マジカルマタタビがあるっていうのは、ここか。
火焔猫 燐:
普通のマタタビの100倍効果がある、
なんて噂だけど、どうも胡散臭いんだよね。
火焔猫 燐:
そんなけったいな噂を流すなんて、
何が目的なんだか……お、ご本人の登場だね。
橙:
ふっふっふ、簡単に引っかかった♪
噂の効力は、絶大だねー!
橙:
強い猫をしもべに加えたくて噂を流したけど、
どうやら大成功だったみたい!
火焔猫 燐:
そういうことか。

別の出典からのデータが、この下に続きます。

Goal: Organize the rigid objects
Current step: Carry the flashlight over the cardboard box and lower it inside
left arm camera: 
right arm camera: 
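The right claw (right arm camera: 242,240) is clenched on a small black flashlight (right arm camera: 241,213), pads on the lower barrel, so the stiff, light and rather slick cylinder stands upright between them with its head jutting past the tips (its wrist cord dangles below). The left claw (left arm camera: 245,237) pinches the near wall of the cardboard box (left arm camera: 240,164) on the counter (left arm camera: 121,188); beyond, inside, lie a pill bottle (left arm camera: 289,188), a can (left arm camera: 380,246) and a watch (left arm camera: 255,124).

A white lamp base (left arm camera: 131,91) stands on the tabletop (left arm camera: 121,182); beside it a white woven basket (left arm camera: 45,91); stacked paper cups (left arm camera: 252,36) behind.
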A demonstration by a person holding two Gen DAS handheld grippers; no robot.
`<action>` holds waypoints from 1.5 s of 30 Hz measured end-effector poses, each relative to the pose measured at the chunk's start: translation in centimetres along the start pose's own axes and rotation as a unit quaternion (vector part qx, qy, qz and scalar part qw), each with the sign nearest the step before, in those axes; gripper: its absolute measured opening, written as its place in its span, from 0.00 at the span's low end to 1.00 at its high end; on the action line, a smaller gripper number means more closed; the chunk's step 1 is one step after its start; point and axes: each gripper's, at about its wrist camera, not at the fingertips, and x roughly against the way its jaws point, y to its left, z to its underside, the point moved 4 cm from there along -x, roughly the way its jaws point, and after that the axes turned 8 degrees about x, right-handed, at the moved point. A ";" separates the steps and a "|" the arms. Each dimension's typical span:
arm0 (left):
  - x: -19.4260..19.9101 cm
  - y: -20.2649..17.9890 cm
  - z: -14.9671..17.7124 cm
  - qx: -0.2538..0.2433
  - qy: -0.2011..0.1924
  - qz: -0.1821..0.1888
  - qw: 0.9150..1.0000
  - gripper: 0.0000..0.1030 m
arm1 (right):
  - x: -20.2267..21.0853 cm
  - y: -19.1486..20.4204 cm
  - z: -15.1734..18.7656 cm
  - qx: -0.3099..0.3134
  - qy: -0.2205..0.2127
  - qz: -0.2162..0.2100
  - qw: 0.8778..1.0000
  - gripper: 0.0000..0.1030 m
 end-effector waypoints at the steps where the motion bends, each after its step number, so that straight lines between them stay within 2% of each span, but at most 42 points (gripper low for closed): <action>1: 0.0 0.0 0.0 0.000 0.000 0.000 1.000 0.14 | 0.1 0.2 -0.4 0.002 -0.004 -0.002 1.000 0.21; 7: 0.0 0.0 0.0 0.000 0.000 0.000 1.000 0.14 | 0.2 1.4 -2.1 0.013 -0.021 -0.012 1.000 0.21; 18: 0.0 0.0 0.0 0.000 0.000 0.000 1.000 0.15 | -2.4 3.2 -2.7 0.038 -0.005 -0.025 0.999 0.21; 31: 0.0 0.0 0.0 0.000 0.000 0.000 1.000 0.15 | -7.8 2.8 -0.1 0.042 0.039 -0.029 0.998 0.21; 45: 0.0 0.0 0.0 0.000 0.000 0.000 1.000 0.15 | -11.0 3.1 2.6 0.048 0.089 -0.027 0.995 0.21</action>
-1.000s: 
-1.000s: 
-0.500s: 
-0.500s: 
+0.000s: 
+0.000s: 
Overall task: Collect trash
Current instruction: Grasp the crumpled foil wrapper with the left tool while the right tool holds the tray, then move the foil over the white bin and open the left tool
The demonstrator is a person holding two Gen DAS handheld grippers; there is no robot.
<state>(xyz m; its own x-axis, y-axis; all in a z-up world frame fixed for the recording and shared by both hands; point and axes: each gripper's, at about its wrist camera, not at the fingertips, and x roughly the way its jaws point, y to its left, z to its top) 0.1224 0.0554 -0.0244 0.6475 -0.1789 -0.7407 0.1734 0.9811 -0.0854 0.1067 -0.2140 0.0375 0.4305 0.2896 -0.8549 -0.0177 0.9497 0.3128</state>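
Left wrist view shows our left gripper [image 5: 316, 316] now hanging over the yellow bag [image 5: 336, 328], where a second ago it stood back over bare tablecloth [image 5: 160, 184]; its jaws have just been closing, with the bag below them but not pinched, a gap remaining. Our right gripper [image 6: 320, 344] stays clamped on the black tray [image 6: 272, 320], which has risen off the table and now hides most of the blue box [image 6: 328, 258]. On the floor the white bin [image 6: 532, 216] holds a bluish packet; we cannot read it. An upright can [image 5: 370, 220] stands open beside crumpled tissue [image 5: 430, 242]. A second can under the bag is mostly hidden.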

悪いけど、そんなのハナから
信じてないし、マタタビにも興味ないよ。
火焔猫 燐:
あたいはね、なんであんたがそんな噂を流したのか、
そっちが気になって、様子を見に来たんだ。
橙:
ええ、うそー!?
猫なのに、マタタビに興味がないの!?
火焔猫 燐:
あのねぇ……。猫がみんなマタタビ好きなんて、
あんた、ちょっと安直すぎるよ。
火焔猫 燐:
いい? あたいを本気で釣るんだったら、
100体分の死体を用意しておくこと!
橙:
100体の死体……!? やだー、なんか
ゾワっとする! あんた、そんなのが好きなの?
火焔猫 燐:
うん! 三度の飯より、死体が大好きさ!
橙:
はぁ~~。世の中には、
いろんな趣味の妖怪がいるんだねぇ!
火焔猫 燐:
というか、100倍効果のマジカルマタタビなんて、
もうちょっとマシな嘘をついたら?
橙:
……マジカルマタタビ? 私が流したのは、
倍の大きさの、スペシャルマタタビの噂だよ?
火焔猫 燐:
え、なにそれ? じゃあ、
あたいが聞いた噂は、なんだったんだ?
橙:
100倍効果のマタタビ……そんなのあるんだね!
絶対、手に入れなくちゃ!
火焔猫 燐:
いやいやいや、なんでそうなる!?
そんなの、あるわけないでしょ。
橙:
こうしちゃいられないー!
探しにいくぞー!
火焔猫 燐:
噂を流すのが下手で、人の噂には惑わされやすい。
やっぱり、安直な化け猫だねぇ……。